BotAnima

Tre legioni, agli ordini del pretore Triario, erano rimaste a presidiare Tigranocerta, espugnata nella primavera precedente, mentre due, le piú fidate, comandate dal generale in capo Licinio Lucullo, scortavano il ricco bottino delle varie conquiste ai danni di Mitridate e i cospicui tributi riscossi nelle province imperiali nel corso di quei lunghi anni di campagna militare.
Erano diretti al porto di Tiro, da dove su robuste triremi e navi onerarie avrebbero raggiunto Ostia e quindi Roma. La colonna di militi, cavalleria e carri, seguiva il corso del Kara-su, che nella lingua locale, fatta di aspre sillabe gutturali, voleva dire “fiume nero”, ma che ai Romani era noto come Eufrate, e che stabiliva la linea del confine orientale al di là della quale si agitavano le tribú nomadi, i regni e le satrapie degli Unni e dei Circassi.

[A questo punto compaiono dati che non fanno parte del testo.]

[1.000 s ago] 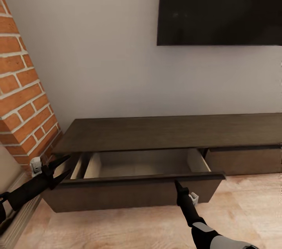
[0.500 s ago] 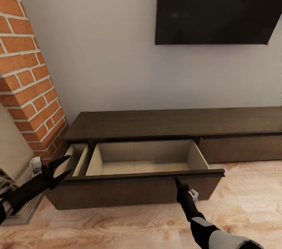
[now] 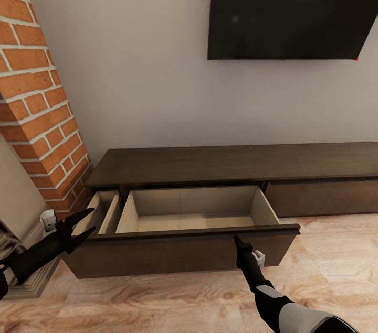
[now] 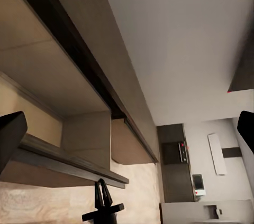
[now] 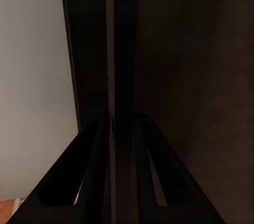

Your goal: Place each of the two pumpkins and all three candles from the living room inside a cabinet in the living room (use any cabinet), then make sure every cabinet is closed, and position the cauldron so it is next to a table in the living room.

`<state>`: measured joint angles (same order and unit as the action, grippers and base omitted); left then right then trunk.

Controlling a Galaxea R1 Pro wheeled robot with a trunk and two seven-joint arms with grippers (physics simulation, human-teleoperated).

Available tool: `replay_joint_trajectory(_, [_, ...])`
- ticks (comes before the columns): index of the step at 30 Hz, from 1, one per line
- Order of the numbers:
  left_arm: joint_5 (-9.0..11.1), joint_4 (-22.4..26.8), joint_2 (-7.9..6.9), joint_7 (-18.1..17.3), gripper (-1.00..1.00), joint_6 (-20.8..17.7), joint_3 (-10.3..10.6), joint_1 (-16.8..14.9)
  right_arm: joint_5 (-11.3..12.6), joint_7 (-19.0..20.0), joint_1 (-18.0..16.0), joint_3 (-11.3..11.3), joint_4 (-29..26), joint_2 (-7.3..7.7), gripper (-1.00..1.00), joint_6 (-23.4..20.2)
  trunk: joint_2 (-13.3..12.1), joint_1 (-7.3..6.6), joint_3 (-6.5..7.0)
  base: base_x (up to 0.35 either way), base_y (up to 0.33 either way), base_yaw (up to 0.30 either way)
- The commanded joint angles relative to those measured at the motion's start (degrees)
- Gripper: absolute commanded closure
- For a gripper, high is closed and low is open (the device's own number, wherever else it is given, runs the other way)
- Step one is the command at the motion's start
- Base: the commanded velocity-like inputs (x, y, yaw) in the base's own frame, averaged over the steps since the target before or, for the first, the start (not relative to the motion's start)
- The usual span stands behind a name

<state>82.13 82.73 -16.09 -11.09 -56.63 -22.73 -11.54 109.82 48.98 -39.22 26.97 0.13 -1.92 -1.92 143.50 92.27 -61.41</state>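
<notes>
While the right gripper [image 3: 237,241] is pinching the top edge of the drawer front [image 3: 184,254], its fingers closed on that thin dark lip as the right wrist view [image 5: 117,145] shows, the drawer is sliding out of the cabinet [image 3: 231,165]. Compared with a second ago, far more of the pale interior [image 3: 194,212] is showing; over the last half second the gain is slight, so the pull is probably nearing its end. The whole view has also shifted, which is the head moving, not the furniture.

The left gripper [image 3: 80,224] is hanging at the drawer's left end with its fingers spread and holding nothing. Beside it, a narrow side compartment [image 3: 102,210] is also lying open.

Nothing is lying in the drawer, and no pumpkins, candles or cauldron are appearing here. I judge the opening step nearly done: the cabinet is becoming ready to receive things, with fetching, loading and closing all remaining. The black screen [image 3: 291,5] is hanging on the wall above.
</notes>
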Motion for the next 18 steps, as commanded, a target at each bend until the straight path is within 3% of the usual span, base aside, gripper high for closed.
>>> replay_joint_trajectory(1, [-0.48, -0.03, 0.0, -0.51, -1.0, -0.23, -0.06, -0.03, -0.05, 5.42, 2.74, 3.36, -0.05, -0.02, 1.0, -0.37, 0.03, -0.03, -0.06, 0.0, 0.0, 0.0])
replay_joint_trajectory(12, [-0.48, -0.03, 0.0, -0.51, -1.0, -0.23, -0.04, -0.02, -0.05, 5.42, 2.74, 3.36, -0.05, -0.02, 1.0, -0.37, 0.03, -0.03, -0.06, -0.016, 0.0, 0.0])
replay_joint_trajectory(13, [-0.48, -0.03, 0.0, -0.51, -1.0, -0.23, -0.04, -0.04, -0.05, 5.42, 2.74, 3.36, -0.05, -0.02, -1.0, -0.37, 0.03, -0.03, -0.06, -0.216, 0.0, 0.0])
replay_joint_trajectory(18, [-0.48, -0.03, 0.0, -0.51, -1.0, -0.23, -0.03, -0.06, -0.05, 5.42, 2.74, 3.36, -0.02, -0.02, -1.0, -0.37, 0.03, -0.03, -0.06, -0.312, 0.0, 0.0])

Prima di sfociare nella vasta piana mesopotamica, isolandola dai bollori polverosi del deserto siriaco, l’Eufrate s’insinuava in gole e meandri e, serpeggiando tra falese a picco, precipitava in salti vertiginosi o ribolliva in cateratte e rapide.
Per giorni era stato un cauteloso procedere lungo la carovaniera che arditamente costeggiava l’alveo del fiume. A un tratto la staffetta kurda si staccò dal manipolo di testa e, galoppando in un turbinio di polvere, si portò dove Lucullo avanzava al centro dello Stato Maggiore. Trattenendo il cavallo, con voce stentorea e puntando il braccio armato di pungolo in direzione dell’ampia vallata all’orizzonte, indicò il profilo di una città contro lo sfondo di alberi e dune. Il cavaliere gridò: «Samsat, Samsat!», e dando di sprone tornò nel drappello che faceva da battistrada.

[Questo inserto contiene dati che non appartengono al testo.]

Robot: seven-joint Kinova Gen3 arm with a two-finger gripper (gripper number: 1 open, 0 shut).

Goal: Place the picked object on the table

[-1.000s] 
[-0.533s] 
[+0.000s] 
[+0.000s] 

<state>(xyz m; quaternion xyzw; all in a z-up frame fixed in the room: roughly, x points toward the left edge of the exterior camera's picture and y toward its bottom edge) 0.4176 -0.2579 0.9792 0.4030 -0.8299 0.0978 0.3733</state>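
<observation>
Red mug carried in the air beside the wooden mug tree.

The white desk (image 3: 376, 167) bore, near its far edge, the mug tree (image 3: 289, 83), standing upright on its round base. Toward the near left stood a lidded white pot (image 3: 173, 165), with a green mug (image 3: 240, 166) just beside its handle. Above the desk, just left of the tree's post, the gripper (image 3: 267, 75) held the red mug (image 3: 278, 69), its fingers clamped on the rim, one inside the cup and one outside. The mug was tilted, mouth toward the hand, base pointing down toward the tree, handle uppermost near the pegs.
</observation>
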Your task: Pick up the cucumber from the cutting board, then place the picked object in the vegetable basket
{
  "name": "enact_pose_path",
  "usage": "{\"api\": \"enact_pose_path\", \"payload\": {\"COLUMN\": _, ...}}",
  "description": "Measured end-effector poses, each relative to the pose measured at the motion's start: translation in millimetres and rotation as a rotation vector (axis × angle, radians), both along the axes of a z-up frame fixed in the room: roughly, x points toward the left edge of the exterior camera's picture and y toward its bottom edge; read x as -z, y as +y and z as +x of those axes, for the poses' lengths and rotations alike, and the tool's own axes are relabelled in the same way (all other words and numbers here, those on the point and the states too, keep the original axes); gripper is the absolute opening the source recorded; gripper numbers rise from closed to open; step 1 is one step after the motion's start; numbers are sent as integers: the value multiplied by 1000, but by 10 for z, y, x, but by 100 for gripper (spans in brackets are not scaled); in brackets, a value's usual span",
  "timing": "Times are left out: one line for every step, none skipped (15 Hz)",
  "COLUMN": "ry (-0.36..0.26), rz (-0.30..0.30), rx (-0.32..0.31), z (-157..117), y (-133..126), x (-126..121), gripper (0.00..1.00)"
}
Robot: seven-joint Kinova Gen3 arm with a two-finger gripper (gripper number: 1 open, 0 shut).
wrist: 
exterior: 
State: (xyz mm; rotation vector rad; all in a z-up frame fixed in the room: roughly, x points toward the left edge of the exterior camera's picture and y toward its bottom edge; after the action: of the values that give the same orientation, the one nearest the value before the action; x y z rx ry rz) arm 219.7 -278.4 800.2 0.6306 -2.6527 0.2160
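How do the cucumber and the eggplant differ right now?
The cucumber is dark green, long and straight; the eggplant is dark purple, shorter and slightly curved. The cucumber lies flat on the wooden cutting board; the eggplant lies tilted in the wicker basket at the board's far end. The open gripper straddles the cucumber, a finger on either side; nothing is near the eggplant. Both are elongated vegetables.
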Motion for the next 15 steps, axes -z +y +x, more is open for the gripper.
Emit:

Samosata accolse le stanche milizie romane con le sue terrazze fiorite declinanti verso il fiume, le sue fontane e le piazze alberate.
«Dunque, illustre console e amico, ti richiamano a Roma…». Dopo la sontuosa cena offerta ai comandanti nella sala delle cerimonie, il re Antioco intratteneva Lucullo in colloquio privato nella frescura del giardino pensile. Sotto i raggi della luna il grande fiume scorreva ora pacificato e solenne, non molto distante in quel punto dal corso del Tigri. Nel loro abbraccio, i due fiumi fecondavano la terra che ospitava la piú antica civiltà del mondo conosciuto. Superato il guado, la corrente faceva girare le colossali ruote che sollevavano l’acqua dal fiume per immetterla nei canali di irrigazione. Quando le coppe delle norie si svuotavano capovolgendosi, l’acqua rifletteva il riverbero lunare e sembrava argento fuso. Piú a valle, dopo le ultime luci della città, brillavano i falò delle legioni romane accampate.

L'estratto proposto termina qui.